Em 2007, a última tentativa: o IMAGE iria passar pela sombra da Terra, e as baterias não iriam aguentar. Ele iria se desligar, o que forçaria um reboot. Passou o eclipse e nada, nem um bip. A NASA decidiu encerrar a missão, marcou o IMAGE como morto e segue a vida.

A surpresa do grupo de canadenses foi descobrir que o IMAGE voltou a transmitir. Não sua posição. Ele não foi PERDIDO, foi ABANDONADO. A NASA sabia exatamente onde ele estava, em uma órbita de 1.000 × 46.004 km e inclinação de 90,01 graus.

Está todo mundo curioso para saber se o IMAGE ainda está funcionando direito, se os instrumentos ainda vivem ou se sofreram degradação, isso é informação útil, mas há um pequeno problema: ninguém mais tem o software.

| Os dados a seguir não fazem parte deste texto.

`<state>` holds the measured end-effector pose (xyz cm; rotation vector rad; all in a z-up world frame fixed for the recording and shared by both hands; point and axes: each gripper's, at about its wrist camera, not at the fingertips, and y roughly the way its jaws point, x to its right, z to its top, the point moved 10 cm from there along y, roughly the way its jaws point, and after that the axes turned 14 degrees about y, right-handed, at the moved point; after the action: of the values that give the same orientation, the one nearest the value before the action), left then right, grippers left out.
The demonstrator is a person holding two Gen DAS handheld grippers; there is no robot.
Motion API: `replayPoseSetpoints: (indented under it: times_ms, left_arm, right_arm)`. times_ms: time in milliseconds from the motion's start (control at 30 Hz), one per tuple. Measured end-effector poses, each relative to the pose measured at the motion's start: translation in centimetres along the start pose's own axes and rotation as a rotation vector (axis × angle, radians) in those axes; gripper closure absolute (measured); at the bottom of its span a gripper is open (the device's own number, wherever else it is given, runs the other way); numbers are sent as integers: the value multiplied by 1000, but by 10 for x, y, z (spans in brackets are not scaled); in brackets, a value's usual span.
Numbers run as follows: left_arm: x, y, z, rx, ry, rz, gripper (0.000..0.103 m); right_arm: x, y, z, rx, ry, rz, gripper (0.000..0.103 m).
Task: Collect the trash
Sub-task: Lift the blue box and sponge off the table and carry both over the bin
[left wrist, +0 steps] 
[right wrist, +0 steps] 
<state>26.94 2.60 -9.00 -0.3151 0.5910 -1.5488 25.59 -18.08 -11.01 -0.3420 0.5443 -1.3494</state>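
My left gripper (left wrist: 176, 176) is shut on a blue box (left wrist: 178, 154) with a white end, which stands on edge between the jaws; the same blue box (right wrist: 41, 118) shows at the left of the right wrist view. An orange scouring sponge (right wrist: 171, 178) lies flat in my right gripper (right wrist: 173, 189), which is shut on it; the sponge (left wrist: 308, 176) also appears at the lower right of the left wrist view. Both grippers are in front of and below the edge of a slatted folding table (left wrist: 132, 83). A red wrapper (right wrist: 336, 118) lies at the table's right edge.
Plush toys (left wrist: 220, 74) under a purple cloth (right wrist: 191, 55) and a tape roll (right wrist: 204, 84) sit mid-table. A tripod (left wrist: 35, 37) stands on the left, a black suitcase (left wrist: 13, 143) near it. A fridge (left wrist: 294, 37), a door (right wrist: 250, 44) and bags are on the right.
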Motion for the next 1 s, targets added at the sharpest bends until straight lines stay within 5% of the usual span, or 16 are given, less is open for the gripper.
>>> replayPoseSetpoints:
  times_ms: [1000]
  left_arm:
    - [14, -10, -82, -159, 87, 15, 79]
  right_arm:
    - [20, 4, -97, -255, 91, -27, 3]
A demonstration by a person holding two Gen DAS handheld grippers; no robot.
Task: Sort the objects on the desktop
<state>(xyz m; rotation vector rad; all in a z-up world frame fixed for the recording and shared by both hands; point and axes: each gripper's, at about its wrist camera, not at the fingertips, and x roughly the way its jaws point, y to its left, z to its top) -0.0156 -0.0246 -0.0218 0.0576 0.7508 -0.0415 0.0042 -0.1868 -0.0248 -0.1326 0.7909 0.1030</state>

Isso mesmo. A NASA não tem mais os softwares, os sistemas operacionais e pelo visto a documentação do satélite. Segundo dizem terão que fazer engenharia reversa para decodificar os sinais, já que os programas usados sofreram tantos upgrades que não reconhecem mais as transmissões.

É provável que eles “deixem para a comunidade” a tarefa de decodificar os sinais, o que é uma elegante e educada forma de agradecer a “descoberta” do satélite sem ter que dedicar homens-hora pra esmiuçar dados que ninguém realmente se importa.